**** THE DATA
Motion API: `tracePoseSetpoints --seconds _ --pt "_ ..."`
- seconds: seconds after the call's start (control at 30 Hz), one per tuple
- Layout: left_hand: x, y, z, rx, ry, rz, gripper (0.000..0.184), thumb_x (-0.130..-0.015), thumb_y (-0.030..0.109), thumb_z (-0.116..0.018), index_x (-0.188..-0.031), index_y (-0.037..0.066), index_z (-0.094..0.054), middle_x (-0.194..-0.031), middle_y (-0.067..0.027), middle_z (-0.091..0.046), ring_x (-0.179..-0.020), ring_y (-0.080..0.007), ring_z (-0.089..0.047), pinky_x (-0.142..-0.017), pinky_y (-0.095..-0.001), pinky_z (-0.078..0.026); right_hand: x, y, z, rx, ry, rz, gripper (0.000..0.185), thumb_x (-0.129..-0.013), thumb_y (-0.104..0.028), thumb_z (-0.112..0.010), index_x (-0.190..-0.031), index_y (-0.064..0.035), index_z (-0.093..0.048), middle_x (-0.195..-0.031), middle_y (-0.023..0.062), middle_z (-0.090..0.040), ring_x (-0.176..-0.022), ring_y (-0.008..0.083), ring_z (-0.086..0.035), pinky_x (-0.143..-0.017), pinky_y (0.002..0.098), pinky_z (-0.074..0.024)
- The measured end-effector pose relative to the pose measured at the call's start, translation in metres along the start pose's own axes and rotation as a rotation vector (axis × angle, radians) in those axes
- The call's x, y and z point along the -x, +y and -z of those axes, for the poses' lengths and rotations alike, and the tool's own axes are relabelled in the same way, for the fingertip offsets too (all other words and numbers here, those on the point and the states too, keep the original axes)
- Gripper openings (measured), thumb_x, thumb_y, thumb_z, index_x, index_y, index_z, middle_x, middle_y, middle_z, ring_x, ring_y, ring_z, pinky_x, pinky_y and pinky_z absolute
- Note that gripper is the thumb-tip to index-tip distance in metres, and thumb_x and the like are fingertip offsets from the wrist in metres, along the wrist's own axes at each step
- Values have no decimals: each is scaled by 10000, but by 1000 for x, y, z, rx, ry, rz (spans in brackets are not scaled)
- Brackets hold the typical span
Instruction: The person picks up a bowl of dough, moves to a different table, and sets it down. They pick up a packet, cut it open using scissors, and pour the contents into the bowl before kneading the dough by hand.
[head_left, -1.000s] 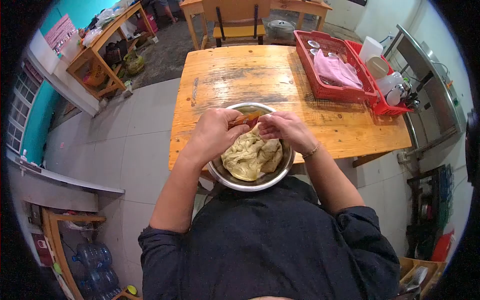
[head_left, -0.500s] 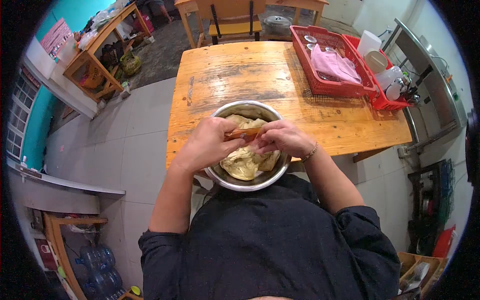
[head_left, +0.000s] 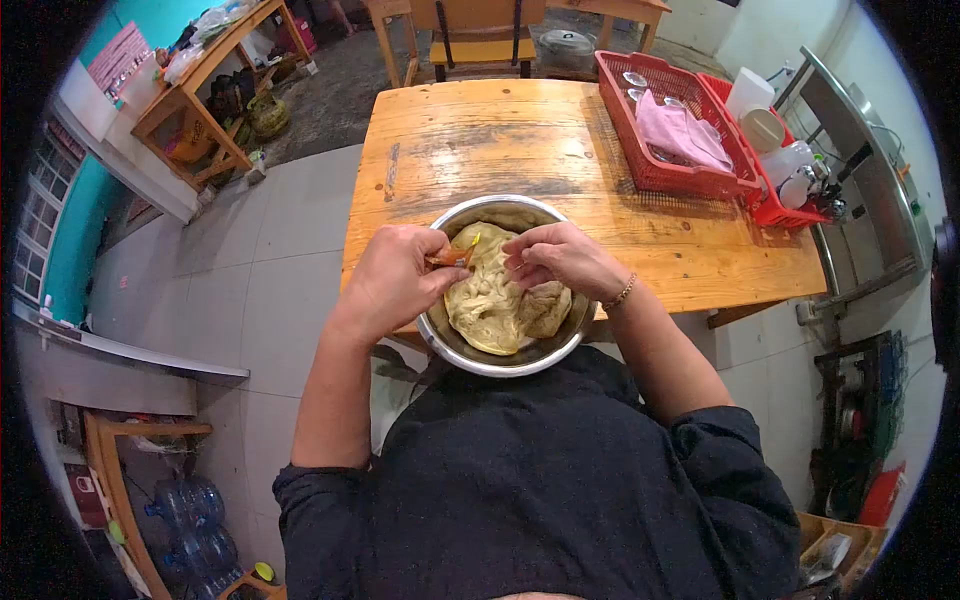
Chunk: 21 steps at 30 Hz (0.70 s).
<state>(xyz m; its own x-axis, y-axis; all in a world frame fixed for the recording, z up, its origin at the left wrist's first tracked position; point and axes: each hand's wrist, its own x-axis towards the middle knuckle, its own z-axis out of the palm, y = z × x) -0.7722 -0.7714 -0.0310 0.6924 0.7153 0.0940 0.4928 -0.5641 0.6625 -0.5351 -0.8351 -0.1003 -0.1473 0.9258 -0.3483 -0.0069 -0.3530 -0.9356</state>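
Observation:
A steel bowl (head_left: 505, 370) stands at the table's near edge, against my dark shirt. Pale, sticky dough (head_left: 484, 305) lies inside, with a browner lump (head_left: 545, 308) at its right. My left hand (head_left: 398, 272) is closed on a small orange sachet (head_left: 449, 258), pinched between thumb and fingers over the bowl's left part. The sachet has a yellow tip pointing up and right. Over the bowl's right side hovers my right hand (head_left: 568, 262), its fingers loosely curled and apart, above the dough. No object shows in it.
The wooden table (head_left: 480, 135) stretches ahead. At its far right sits a red plastic basket (head_left: 680, 178) with a pink cloth (head_left: 683, 132) and glasses. Beside it, a second red basket (head_left: 790, 213) holds containers and utensils. A chair (head_left: 480, 50) stands beyond.
My right hand has come away from the sachet, which both hands gripped before. My left hand has moved slightly left, still holding it. More of the dough now shows.

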Motion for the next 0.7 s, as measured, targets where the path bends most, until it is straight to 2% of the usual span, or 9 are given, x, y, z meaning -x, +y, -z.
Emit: tracePoseSetpoints --seconds 0.03,0.07,0.17,0.37,0.47,0.57,0.7 --pt "-3 -1 -2 20 21 -3 205 -728 96 -769 -786 -54 -642 -674 -201 -582 -567 -268 -532 -562 -370 -439 2 -2 1 -21 18 -5 333 -937 -58 -454 -1213 106 -545 -1065 169 -648 -892 212 -677 -817 313 -570" --pt "-6 -1 -5 41 42 -5 204 -736 96 -764 -780 -57 -637 -663 -194 -575 -552 -258 -510 -553 -364 -433 5 -3 2 -14 42 15 372 -892 -51 -467 -1200 145 -539 -1056 208 -632 -899 244 -660 -798 314 -572" --pt "-17 -5 -17 248 36 14 152 -773 75 -748 -778 -53 -667 -626 -62 -588 -622 -71 -522 -554 -277 -444 9 -5 6 -47 45 11 370 -895 -55 -473 -1202 140 -541 -1059 202 -633 -901 238 -660 -807 316 -570" --pt "-39 4 -25 64 14 -66 145 -795 65 -738 -791 -60 -666 -659 -39 -600 -641 -64 -528 -563 -269 -447 14 0 20 -78 87 56 365 -902 -57 -451 -1204 128 -544 -1051 178 -635 -910 217 -658 -816 309 -565" --pt "-44 9 -28 98 -9 -108 144 -794 61 -738 -791 -62 -664 -659 -44 -604 -659 -60 -535 -579 -275 -457 17 -1 28 -107 105 30 318 -944 -46 -455 -1212 99 -546 -1061 164 -643 -911 204 -670 -850 308 -565" --pt "-41 14 -29 113 -142 -148 161 -778 74 -758 -821 -57 -674 -678 -55 -628 -682 -62 -548 -601 -279 -467 17 2 33 -63 123 56 322 -944 -45 -456 -1217 104 -539 -1058 163 -642 -914 203 -671 -842 305 -567" --pt "-30 16 -31 284 -236 -92 187 -754 84 -784 -856 -42 -690 -700 -44 -644 -682 -59 -539 -606 -271 -459 24 -4 34 -88 127 58 328 -944 -49 -458 -1220 110 -534 -1052 159 -641 -913 203 -670 -836 303 -569"
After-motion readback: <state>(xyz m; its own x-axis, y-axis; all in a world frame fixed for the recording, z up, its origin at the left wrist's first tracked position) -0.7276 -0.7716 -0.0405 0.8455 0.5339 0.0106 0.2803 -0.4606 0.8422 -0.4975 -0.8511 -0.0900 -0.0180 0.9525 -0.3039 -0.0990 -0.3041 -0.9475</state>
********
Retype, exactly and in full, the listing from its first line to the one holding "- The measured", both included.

Motion API: `tracePoseSetpoints --seconds _ --pt "_ ..."`
- seconds: seconds after the call's start (control at 30 Hz), one per tuple
- Layout: left_hand: x, y, z, rx, ry, rz, gripper (0.000..0.184), thumb_x (-0.130..-0.015), thumb_y (-0.030..0.109), thumb_z (-0.116..0.018), index_x (-0.188..-0.031), index_y (-0.037..0.066), index_z (-0.094..0.054), middle_x (-0.194..-0.031), middle_y (-0.067..0.027), middle_z (-0.091..0.046), ring_x (-0.179..-0.020), ring_y (-0.080..0.007), ring_z (-0.089..0.047), pinky_x (-0.142..-0.017), pinky_y (-0.095..-0.001), pinky_z (-0.078..0.026); right_hand: x, y, z, rx, ry, rz, gripper (0.000..0.185), thumb_x (-0.129..-0.013), thumb_y (-0.104..0.028), thumb_z (-0.112..0.010), index_x (-0.190..-0.031), index_y (-0.064..0.035), index_z (-0.093..0.048), middle_x (-0.195..-0.031), middle_y (-0.023..0.062), middle_z (-0.090..0.040), ring_x (-0.176..-0.022), ring_y (-0.008..0.083), ring_z (-0.086..0.035), pinky_x (-0.143..-0.017), pinky_y (0.002..0.098), pinky_z (-0.074..0.024)
- The measured end-effector pose relative to the pose measured at the call's start, translation in metres along the start pose's own axes and rotation as a rotation vector (axis × angle, radians) in those axes

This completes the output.